DPÜ, Kütahya Güzel Sanatlar Meslek Yüksekokulu tarafından düzenlenen ve Doç. Dr. Pınar Yazkaç ile Cemile Gül’ün konuşmacı olduğu 8 Mart Dünya Kadınlar Günü Söyleşisi’ne Kütahya’nın geleneksel kıyafetlerinin sergilendiği gösteriye ev sahipliği yaptı.
 





KÜTAHYA’NIN GELENEKSEL KIYAFETLERİ DPÜ’DE SERGİLENDİ

DPÜ, Kütahya Güzel Sanatlar Meslek Yüksekokulu tarafından düzenlenen ve Doç. Dr. Pınar Yazkaç ile Cemile Gül’ün konuşmacı olduğu 8 Mart Dünya Kadınlar Günü Söyleşisi’ne Kütahya’nın geleneksel kıyafetlerinin sergilendiği gösteriye ev sahipliği yaptı.

İktisadi ve İdari Bilimler Fakültesi tarafından Fakültedeki Amfi-2'de düzenlenen etkinliğe Rektör Prof. Dr. Kâzım Uysal, İktisadi ve İdari Bilimler Fakültesi Dekanı Prof. Dr. Cengiz Duran, Kütahya Güzel Sanatlar Meslek Yüksekokulu Müdürü Doç. Dr. Pınar Yazkaç, Kütahyalı girişimci Cemile Gül, akademik ve idari personeller ve öğrenciler katıldı.

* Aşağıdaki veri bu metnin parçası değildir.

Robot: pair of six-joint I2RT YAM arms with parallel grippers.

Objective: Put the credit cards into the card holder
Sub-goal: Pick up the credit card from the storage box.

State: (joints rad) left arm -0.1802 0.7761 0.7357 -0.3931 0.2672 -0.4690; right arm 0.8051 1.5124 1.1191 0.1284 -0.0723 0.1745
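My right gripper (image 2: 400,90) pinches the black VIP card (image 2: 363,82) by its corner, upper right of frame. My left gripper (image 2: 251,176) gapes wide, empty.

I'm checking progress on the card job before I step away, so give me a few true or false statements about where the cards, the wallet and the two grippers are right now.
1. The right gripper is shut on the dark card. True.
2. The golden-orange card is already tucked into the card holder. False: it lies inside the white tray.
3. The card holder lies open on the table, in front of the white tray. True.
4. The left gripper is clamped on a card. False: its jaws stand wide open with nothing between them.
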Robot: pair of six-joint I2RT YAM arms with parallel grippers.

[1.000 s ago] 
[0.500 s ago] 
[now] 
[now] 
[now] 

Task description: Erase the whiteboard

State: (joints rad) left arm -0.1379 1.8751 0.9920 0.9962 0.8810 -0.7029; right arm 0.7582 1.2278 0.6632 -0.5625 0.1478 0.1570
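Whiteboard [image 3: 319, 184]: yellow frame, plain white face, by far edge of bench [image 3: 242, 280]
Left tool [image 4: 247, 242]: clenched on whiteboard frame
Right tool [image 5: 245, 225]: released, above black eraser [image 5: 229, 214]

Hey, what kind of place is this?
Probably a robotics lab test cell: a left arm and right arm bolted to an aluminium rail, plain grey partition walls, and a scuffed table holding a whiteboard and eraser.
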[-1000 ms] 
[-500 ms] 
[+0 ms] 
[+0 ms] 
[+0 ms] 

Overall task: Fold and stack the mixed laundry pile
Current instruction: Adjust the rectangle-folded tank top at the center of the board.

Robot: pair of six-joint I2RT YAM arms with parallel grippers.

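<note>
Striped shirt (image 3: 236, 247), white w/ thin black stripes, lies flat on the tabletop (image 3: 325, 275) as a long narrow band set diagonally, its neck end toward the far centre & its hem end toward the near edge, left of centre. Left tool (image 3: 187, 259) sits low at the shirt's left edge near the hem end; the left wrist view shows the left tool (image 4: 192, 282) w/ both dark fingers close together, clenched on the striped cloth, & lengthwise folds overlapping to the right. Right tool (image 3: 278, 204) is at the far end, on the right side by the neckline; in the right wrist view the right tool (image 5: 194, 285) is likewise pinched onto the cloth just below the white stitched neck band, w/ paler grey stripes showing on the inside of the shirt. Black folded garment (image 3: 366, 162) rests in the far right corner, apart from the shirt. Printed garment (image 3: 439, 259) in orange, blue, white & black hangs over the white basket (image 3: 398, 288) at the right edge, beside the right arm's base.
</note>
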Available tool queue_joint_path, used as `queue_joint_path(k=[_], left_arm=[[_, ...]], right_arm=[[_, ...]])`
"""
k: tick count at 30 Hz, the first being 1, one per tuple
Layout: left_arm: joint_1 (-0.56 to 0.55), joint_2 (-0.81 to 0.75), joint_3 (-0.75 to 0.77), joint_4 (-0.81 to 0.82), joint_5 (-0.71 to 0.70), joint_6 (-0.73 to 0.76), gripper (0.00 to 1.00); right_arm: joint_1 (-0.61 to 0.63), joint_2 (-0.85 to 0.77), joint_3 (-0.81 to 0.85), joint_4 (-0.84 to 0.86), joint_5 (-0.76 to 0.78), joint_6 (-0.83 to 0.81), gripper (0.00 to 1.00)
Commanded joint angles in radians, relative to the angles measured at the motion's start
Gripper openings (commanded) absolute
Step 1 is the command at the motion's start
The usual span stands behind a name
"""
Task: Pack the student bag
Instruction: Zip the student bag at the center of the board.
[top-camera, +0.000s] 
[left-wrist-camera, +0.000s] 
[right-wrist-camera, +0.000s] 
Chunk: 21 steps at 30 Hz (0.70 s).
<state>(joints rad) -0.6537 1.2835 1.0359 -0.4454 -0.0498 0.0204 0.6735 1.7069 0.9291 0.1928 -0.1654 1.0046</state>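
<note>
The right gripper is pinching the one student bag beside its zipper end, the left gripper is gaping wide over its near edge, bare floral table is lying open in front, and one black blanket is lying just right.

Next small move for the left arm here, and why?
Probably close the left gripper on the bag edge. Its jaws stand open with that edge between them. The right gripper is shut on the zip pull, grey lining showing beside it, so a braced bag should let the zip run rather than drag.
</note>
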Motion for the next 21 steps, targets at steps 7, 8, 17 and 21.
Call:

PROF. DR. UYSAL: KÜTAHYALI KADINLAR BİRER SANATÇIDIR

Rektör Prof. Dr. Kâzım Uysal'ın söyleşinin açılış konuşmasında şu ifadeleri kullandı: 8 Mart Dünya Kadınlar Günü'nü konu alan ilk etkinliğimizde bir aradayız. Ülkemizde her yıl 8 Mart'ta düzenlenen çeşitli etkinliklerde kadına uygulanan fiziksel şiddetle ilgili konular ele alınır. Ben sadece kadın erkek eşittir söylemini üretip ardından da kadınlara -çaktırmadan- fazladan iş yüklenmesini de kadına şiddet olarak görüyorum. Kadının toplumdan soyutlanmaya çalışılmasını, üretimde yer almamasını istemek, kadından sadece annelik beklemek de doğru değil. Biz insanlar bu dengeyi kuracak düzeni oluşturmalıyız. 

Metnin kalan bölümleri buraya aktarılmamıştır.